(PROMPT)
Show every line in the entries below where the word "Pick" appears.

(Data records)
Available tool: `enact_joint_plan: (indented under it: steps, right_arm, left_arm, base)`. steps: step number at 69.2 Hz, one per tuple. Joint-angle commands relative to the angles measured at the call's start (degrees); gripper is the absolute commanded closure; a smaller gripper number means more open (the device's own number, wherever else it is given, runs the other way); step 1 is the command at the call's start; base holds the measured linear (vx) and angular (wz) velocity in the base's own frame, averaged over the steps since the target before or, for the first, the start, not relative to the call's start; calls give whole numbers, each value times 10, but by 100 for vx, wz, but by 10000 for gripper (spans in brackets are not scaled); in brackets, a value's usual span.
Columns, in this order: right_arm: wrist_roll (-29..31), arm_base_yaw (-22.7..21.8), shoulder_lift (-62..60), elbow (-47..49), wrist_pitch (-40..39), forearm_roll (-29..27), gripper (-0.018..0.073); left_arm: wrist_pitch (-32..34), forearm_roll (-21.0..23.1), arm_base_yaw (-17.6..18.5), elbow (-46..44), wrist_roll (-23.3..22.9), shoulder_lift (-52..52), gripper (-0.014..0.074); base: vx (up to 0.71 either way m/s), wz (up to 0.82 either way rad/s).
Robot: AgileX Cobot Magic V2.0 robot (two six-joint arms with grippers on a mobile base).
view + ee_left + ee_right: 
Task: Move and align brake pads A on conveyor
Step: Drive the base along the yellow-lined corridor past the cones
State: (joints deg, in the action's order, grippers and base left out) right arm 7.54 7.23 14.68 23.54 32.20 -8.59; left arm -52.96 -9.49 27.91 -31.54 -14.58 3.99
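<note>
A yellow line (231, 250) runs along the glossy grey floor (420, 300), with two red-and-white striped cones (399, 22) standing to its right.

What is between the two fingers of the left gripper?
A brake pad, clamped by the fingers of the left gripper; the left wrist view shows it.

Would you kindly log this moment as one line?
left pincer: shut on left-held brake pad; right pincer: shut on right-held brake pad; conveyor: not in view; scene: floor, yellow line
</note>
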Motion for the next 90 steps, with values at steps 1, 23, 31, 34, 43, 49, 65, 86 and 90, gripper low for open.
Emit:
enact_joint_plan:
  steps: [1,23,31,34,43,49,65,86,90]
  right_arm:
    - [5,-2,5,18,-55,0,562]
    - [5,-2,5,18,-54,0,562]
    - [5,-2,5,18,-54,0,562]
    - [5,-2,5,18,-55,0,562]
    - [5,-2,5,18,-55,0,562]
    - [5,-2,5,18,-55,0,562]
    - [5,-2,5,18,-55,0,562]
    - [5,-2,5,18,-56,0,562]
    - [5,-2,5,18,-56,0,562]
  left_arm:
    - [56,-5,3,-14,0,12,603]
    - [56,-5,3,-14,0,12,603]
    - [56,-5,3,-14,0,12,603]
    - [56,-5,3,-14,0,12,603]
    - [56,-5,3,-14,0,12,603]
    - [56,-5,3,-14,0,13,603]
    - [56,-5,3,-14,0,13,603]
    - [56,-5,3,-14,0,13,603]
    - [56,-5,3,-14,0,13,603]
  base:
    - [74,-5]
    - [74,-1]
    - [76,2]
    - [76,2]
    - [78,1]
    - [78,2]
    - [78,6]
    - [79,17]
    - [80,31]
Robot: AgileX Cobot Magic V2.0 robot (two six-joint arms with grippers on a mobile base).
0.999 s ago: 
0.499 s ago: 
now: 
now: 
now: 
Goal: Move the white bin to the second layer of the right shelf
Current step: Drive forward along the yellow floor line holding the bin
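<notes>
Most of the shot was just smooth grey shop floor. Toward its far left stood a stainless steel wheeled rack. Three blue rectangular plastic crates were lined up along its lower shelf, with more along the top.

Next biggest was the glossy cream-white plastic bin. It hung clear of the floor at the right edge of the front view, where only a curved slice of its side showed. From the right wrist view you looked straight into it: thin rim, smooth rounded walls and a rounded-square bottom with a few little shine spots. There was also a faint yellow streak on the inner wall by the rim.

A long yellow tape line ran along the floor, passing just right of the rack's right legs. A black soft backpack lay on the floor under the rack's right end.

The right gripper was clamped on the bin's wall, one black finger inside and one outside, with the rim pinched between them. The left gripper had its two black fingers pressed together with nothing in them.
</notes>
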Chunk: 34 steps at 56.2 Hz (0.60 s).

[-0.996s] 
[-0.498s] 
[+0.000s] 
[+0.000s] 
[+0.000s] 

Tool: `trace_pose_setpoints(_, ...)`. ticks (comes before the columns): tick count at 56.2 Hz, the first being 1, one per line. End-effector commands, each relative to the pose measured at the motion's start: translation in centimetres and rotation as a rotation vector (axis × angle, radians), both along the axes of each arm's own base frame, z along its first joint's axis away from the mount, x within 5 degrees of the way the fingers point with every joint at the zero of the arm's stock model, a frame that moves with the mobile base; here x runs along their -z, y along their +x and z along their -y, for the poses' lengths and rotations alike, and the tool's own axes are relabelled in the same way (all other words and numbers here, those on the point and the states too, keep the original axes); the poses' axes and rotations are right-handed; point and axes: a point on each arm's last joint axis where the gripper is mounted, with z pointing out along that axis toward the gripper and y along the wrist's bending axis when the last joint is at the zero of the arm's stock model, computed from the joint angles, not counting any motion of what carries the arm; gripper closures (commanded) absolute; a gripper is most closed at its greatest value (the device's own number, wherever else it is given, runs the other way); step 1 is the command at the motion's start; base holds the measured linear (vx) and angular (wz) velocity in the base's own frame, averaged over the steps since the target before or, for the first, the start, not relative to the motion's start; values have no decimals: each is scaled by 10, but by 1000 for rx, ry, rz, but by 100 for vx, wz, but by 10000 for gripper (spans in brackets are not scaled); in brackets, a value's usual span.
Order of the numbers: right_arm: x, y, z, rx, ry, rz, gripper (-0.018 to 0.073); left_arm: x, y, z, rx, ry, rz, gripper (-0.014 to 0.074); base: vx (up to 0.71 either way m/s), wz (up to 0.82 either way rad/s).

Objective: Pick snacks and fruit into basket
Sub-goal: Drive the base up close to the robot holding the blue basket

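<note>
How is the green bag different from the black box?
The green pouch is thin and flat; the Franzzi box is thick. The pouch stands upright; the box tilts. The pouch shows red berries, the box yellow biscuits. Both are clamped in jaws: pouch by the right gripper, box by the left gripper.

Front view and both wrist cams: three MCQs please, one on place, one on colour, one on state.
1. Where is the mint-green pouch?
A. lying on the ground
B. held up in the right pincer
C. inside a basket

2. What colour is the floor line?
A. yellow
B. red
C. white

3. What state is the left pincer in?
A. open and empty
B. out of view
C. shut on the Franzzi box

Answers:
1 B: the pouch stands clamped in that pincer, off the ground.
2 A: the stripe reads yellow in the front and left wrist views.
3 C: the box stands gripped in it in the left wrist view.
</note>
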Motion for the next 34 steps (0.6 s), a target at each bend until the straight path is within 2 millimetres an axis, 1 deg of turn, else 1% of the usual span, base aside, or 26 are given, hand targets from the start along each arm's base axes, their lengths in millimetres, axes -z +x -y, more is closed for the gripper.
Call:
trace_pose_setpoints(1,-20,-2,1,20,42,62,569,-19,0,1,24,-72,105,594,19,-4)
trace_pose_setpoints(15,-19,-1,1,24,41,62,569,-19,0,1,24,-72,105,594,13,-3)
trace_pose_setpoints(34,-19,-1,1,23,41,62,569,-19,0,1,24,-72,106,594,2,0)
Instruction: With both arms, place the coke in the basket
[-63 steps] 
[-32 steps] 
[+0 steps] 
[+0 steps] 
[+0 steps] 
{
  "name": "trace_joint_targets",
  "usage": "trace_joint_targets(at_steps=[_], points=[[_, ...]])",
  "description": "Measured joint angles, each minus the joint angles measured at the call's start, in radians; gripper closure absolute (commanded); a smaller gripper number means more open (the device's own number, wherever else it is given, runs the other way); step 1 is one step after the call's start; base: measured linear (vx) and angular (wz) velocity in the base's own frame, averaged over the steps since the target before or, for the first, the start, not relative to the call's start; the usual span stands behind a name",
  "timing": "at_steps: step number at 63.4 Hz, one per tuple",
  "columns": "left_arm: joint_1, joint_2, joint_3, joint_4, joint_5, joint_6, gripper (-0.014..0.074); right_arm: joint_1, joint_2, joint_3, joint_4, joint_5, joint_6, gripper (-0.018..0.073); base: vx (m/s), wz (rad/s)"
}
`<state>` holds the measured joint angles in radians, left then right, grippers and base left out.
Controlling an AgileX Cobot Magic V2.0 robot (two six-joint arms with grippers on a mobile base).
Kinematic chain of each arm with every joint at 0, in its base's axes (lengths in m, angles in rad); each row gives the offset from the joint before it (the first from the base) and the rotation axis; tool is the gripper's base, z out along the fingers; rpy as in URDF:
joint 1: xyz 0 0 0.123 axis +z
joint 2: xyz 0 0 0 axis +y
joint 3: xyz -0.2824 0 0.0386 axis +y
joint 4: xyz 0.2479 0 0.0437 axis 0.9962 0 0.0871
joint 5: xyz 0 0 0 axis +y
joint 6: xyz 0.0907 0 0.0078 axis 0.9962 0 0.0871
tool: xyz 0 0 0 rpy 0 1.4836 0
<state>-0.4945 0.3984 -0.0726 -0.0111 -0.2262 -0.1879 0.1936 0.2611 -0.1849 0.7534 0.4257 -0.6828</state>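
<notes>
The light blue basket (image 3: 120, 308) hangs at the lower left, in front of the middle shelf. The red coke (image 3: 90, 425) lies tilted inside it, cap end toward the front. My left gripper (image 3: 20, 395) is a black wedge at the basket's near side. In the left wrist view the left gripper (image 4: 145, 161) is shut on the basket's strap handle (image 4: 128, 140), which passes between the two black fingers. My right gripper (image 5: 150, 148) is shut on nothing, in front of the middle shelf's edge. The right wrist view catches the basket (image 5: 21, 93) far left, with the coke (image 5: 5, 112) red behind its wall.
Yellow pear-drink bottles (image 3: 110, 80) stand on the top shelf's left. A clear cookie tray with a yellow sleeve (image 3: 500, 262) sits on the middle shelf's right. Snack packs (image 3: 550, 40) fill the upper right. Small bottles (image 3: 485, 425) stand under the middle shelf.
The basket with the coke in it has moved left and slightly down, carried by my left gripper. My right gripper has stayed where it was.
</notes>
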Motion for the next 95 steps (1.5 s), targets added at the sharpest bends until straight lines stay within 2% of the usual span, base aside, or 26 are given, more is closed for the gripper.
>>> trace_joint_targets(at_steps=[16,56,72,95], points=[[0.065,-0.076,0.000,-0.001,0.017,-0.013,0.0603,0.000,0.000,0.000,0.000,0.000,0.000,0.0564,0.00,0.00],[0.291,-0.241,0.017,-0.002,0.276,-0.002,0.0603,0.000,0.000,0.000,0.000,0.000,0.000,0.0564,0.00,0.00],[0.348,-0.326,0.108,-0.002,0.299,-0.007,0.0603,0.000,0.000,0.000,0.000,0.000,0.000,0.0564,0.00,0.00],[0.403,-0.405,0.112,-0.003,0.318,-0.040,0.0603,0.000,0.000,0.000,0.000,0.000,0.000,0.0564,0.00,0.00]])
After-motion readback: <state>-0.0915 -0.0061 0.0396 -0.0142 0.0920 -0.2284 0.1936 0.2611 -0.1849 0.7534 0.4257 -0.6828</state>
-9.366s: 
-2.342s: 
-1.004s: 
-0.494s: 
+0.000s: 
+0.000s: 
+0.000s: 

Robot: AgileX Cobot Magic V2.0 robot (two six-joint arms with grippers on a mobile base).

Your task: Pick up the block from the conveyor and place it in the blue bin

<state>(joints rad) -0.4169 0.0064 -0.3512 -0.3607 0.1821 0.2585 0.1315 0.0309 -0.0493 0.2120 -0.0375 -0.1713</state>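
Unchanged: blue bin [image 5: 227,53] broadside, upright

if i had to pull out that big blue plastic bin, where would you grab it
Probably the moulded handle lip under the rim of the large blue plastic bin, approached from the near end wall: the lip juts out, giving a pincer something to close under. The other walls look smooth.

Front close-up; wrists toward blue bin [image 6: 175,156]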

(EXERCISE RESULT)
Objective: Pick snacks and fruit into basket
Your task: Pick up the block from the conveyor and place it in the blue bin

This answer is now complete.